Work to be completed: Find the lines in the listing below that include the word "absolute", and report how many there are, with nothing more.

Data block:
○ ○ ○ ○ ○
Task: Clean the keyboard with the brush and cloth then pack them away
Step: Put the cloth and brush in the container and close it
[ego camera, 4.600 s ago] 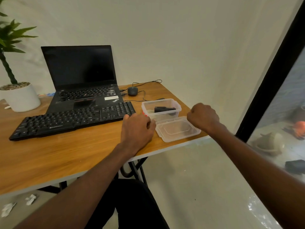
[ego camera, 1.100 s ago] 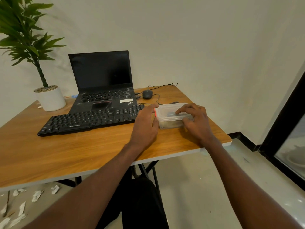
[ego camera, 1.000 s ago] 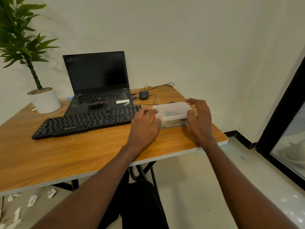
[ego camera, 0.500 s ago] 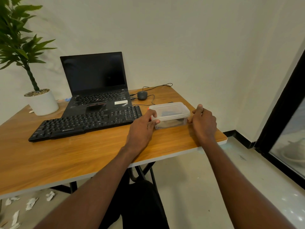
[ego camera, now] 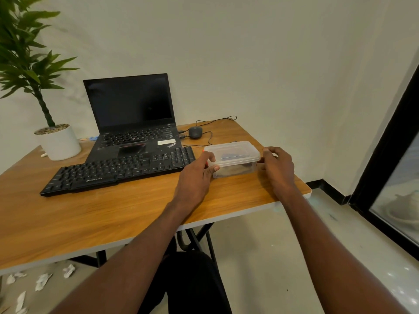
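A clear plastic container [ego camera: 233, 158] with its lid on stands on the wooden table [ego camera: 90, 218], just right of the black keyboard [ego camera: 118, 171]. A dark brush and a cloth show dimly through the plastic. My left hand [ego camera: 195, 177] grips the container's left end, with the thumb on the front corner and the index finger along the lid edge. My right hand [ego camera: 277, 166] has curled fingers at the container's right end, its thumb against the wall.
An open black laptop [ego camera: 131, 109] sits behind the keyboard, with a wired mouse [ego camera: 195, 132] to its right. A white plant pot [ego camera: 57, 142] stands at the back left. The table's right edge lies close to my right hand. Paper scraps [ego camera: 40, 279] litter the floor.
The container was open with its lid beside it; now the lid is on. Both hands have slid from the lid top to the container's two ends.
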Tool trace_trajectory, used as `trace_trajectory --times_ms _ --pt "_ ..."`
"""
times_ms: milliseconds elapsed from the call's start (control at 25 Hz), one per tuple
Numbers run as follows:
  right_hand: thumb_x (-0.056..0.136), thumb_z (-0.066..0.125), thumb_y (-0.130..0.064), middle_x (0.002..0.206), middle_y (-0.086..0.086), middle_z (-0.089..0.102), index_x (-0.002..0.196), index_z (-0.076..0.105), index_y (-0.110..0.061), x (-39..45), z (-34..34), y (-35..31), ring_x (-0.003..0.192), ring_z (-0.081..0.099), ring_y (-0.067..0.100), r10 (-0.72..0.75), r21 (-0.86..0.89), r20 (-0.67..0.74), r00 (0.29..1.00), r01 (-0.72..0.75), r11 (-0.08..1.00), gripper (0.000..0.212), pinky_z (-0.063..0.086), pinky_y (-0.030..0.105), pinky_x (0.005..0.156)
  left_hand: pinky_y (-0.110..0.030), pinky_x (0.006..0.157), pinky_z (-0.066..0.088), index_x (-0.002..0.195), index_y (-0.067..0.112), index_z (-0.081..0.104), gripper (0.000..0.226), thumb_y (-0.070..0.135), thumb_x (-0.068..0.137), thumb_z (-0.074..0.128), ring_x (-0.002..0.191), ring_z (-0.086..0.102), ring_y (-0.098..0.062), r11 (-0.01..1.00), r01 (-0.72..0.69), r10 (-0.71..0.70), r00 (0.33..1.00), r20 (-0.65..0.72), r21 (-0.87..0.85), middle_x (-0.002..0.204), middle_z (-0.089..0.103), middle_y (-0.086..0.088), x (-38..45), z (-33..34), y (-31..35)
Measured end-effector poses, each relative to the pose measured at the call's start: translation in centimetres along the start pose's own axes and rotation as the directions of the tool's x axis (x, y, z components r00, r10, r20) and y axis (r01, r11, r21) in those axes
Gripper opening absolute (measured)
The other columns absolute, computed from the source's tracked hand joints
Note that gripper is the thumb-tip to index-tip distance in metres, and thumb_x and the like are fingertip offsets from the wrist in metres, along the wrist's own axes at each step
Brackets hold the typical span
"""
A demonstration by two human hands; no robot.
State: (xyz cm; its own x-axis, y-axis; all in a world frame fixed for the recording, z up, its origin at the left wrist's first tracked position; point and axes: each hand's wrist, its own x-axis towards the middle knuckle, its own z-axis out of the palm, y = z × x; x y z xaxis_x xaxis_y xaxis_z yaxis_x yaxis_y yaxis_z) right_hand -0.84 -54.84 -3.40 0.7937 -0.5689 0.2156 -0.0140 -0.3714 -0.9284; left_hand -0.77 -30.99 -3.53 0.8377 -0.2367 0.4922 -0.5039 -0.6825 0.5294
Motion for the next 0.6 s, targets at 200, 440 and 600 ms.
trace_trajectory --times_ms 200,440,600 --pt "0.109 0.035 -0.038 0.097 -0.004 0.068 0.102 0.064 -0.021 -0.4 0.4 -0.1 0.090 0.063 0.016 -0.056 -0.182 0.065 0.996 0.067 0.981 0.034 0.051 0.039 0.086 -0.023 0.067 0.049 0.122 0.032 0.053 0.014 0.038 0.109 0.054 0.082 0.057 0.002 1.000 -0.009 0.009 1.000 -0.004 -0.013 0.090 0.060 0.013 0.0 0.0 -0.1" --pt "0.103 0.051 -0.039 0.103 -0.011 0.067 0.125 0.060 -0.030 -0.2 -0.3 -0.4 0.101 0.066 0.014 0.030 0.063 0.035 0.999 -0.032 0.997 0.026 0.054 0.044 0.098 -0.020 0.068 0.049 0.122 0.033 0.052 0.014 0.038 0.109 0.054 0.085 0.057 0.003 1.000 0.000 0.000 1.000 0.010 -0.017 0.092 0.059 0.015 -0.1 -0.1 -0.2" --pt "0.098 0.063 -0.034 0.103 -0.004 0.074 0.124 0.059 -0.030 -0.3 -0.8 -0.6 0.100 0.070 0.013 0.089 0.282 0.040 0.995 -0.097 0.955 0.027 0.055 0.043 0.100 -0.019 0.065 0.046 0.121 0.034 0.050 0.012 0.036 0.110 0.053 0.086 0.057 0.001 1.000 0.005 -0.005 1.000 0.008 -0.028 0.102 0.063 0.009 -0.1 0.0 -0.2"
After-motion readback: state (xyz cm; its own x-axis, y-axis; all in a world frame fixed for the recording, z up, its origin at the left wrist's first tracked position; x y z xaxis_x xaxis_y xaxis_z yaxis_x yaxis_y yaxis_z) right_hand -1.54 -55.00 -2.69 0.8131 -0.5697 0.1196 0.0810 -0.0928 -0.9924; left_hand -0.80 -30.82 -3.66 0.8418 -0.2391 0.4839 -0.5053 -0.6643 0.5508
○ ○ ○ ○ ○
Completed exercise: 2